Filter task. Return each line of the material that holds the string "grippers".

Recorded information below:

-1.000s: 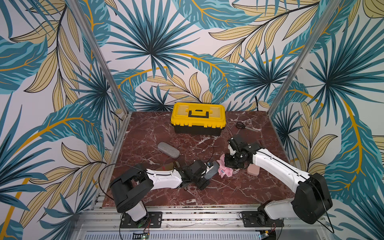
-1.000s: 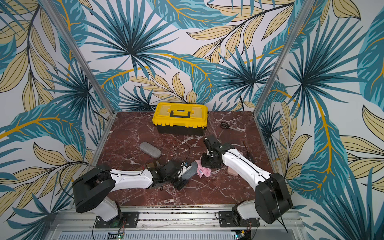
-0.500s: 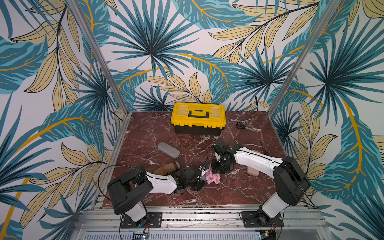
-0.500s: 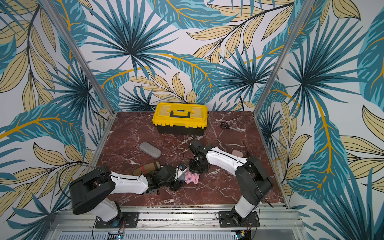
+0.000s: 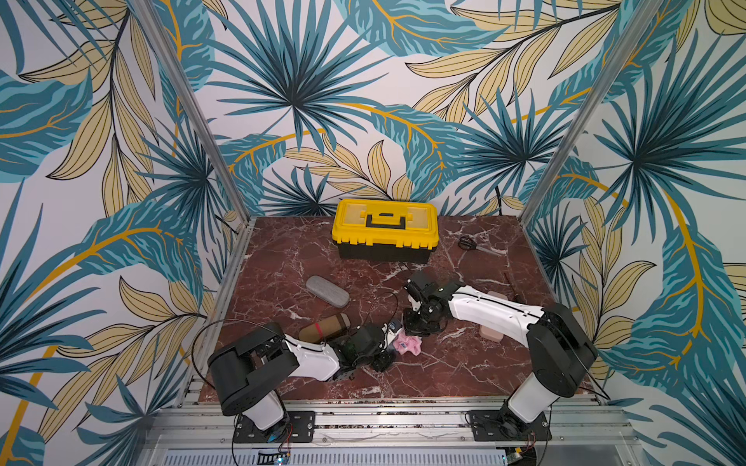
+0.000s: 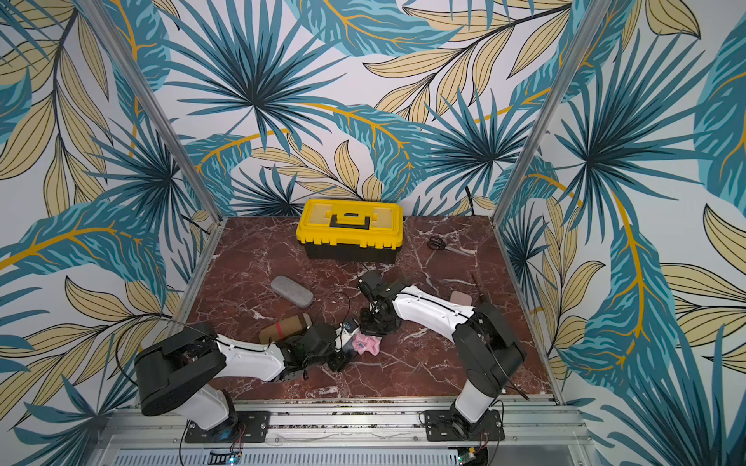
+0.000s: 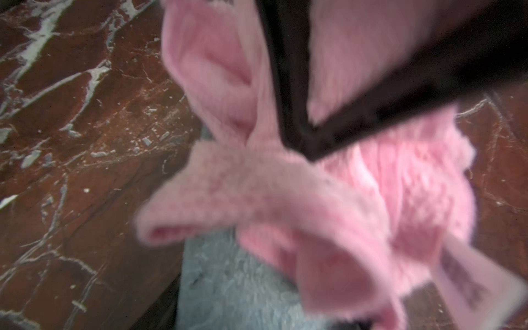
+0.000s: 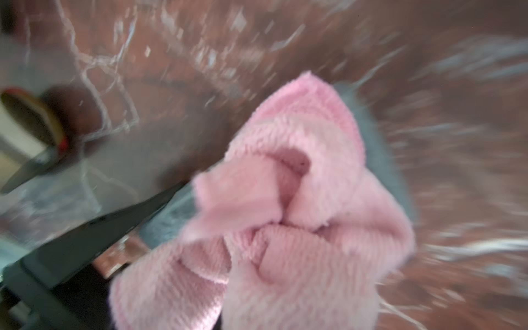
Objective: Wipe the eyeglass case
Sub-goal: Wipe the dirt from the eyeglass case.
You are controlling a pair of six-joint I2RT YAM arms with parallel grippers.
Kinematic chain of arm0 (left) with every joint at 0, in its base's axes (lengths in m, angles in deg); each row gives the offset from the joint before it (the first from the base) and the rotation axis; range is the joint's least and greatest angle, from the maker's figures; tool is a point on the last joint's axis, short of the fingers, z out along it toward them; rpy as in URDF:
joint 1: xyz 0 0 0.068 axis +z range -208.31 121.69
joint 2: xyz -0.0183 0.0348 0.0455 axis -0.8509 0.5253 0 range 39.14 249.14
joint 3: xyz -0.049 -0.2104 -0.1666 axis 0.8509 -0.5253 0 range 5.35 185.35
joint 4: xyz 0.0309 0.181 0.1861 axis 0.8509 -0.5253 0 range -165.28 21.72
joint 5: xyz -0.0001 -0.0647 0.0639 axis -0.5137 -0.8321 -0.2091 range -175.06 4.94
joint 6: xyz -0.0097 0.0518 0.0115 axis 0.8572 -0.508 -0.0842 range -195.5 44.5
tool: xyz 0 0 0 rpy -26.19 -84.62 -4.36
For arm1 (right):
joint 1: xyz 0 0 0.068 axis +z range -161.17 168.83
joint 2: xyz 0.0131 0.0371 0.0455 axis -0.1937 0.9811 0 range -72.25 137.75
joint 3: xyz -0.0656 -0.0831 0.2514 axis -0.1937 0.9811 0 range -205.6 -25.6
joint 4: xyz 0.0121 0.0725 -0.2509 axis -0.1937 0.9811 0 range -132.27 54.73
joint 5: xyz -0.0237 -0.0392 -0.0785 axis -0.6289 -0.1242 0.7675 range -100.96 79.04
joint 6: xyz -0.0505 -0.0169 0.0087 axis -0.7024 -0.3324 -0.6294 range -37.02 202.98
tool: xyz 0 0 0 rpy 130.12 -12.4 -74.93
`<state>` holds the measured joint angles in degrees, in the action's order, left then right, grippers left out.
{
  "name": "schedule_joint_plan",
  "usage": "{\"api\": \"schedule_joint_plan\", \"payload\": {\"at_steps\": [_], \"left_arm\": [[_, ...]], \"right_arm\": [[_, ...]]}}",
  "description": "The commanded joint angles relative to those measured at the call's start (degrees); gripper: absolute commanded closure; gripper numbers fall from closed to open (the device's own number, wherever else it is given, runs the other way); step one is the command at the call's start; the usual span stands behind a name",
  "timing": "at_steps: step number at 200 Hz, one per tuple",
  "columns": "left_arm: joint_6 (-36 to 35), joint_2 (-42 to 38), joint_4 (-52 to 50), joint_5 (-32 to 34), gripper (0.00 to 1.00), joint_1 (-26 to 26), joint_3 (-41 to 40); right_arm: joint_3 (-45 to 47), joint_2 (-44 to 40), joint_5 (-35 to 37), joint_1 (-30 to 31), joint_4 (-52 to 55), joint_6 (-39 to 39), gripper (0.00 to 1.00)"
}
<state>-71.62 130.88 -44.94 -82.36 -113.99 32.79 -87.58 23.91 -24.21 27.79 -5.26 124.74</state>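
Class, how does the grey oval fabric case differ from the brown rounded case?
The grey oval fabric case is plain; the brown rounded case carries a red band. The grey case lies nearer the yellow toolbox, the brown case nearer the left arm. Both lie on the marble table.

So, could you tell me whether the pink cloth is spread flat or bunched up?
Bunched up: the pink cloth shows folds gathered into a wad in the right wrist view.

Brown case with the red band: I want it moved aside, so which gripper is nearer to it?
Left. The left gripper lies just past the brown case's dark end. The right gripper hangs farther out on that same side, fingers down on the pink cloth.
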Motion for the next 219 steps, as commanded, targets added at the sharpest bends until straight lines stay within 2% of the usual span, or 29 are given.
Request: {"api": "schedule_joint_plan", "payload": {"at_steps": [1, 9, 15, 31, 37, 44, 50, 58, 71, 85, 94, 103, 115, 124, 132, 155, 166, 178, 192, 210, 219], "left_arm": [[1.1, 0.3, 4.7, 0.2, 0.63, 0.0, -1.1], [1.1, 0.3, 4.8, 0.2, 0.64, 0.0, -1.4], [1.1, 0.3, 5.2, 0.2, 0.64, -0.1, -1.6], [0.6, 0.5, 6.2, 0.2, 0.65, -0.3, -2.1], [0.5, 0.5, 5.7, 0.2, 0.65, -0.4, -1.9], [0.3, 0.5, 4.9, 0.2, 0.65, -0.4, -1.6], [0.2, 0.5, 4.5, 2.1, 0.65, -0.5, -1.5], [0.0, 0.2, 4.3, 2.4, 0.65, -0.7, -1.4], [-0.1, -0.3, 3.9, 2.5, 0.64, -0.7, -1.5], [-0.4, -0.9, 3.8, 2.9, 0.64, -0.8, -1.8], [-0.5, -1.2, 4.0, 3.2, 0.64, -0.8, -2.1], [-0.5, -1.4, 4.4, 3.4, 0.64, -0.8, -2.4], [-0.6, -1.3, 4.4, 3.3, 0.63, -0.8, -2.3], [-0.7, -1.3, 4.3, 3.2, 0.63, -0.8, -2.5], [-0.7, -1.4, 4.3, 3.3, 0.63, -0.8, -2.5], [-0.8, -1.7, 5.0, 3.0, 0.63, -1.0, -3.1], [-0.9, -1.6, 4.8, 2.9, 0.64, -1.0, -2.9], [-0.8, -1.6, 4.9, 2.8, 0.64, -1.0, -3.0], [-0.9, -1.5, 5.3, 2.6, 0.64, -1.0, -3.0], [-1.0, -1.3, 5.4, 2.4, 0.64, -1.0, -2.8], [-0.8, -1.3, 5.5, 2.4, 0.64, -1.1, -2.8]], "right_arm": [[1.9, 2.6, -7.8, -3.2, -3.7, 1.8, 1.0], [0.7, 3.7, -2.2, -5.4, 1.9, -2.2, 1.0], [-1.1, 4.8, 4.9, -6.8, 7.3, -5.3, 1.0], [-8.0, 8.4, 28.8, -7.5, 19.2, -10.8, 1.0], [-10.0, 9.0, 33.5, -7.2, 21.8, -11.7, 1.0], [-11.9, 8.9, 35.4, -6.7, 24.1, -12.3, 1.0], [-13.1, 8.4, 34.2, -5.9, 24.3, -12.7, 1.0], [-14.0, 7.1, 29.1, -4.9, 23.2, -12.9, 1.0], [-13.7, 5.2, 14.2, -3.6, 18.6, -10.9, 1.0], [-10.6, 3.7, -1.1, -3.2, 10.1, -5.2, 1.0], [-8.2, 3.3, -7.5, -3.2, 3.8, -1.4, 1.0], [-6.2, 3.6, -11.1, -3.1, -1.1, 0.8, 1.0], [-5.8, 5.3, -12.6, -3.5, -1.8, -0.1, 1.0], [-6.5, 6.9, -9.8, -4.6, 2.2, -3.3, 1.0], [-8.0, 8.5, -3.3, -6.3, 8.3, -7.0, 1.0], [-13.1, 10.4, 26.0, -9.8, 21.6, -13.3, 1.0], [-16.6, 10.1, 30.9, -9.3, 25.0, -14.3, 1.0], [-19.2, 9.2, 26.1, -7.5, 25.1, -14.8, 1.0], [-21.0, 9.3, 14.1, -4.7, 23.1, -13.8, 1.0], [-19.4, 9.7, -2.4, -2.8, 13.8, -9.2, 1.0], [-17.5, 10.2, -7.8, -2.9, 8.5, -6.9, 1.0]]}}
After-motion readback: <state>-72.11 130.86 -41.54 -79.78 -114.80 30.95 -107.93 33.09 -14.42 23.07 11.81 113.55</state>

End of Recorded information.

** Answer box **
You are controlling a pair of six-joint I2RT YAM arms with parallel grippers.
`<state>` holds the measured joint angles in degrees, in the action's order, left then right, grippers left out.

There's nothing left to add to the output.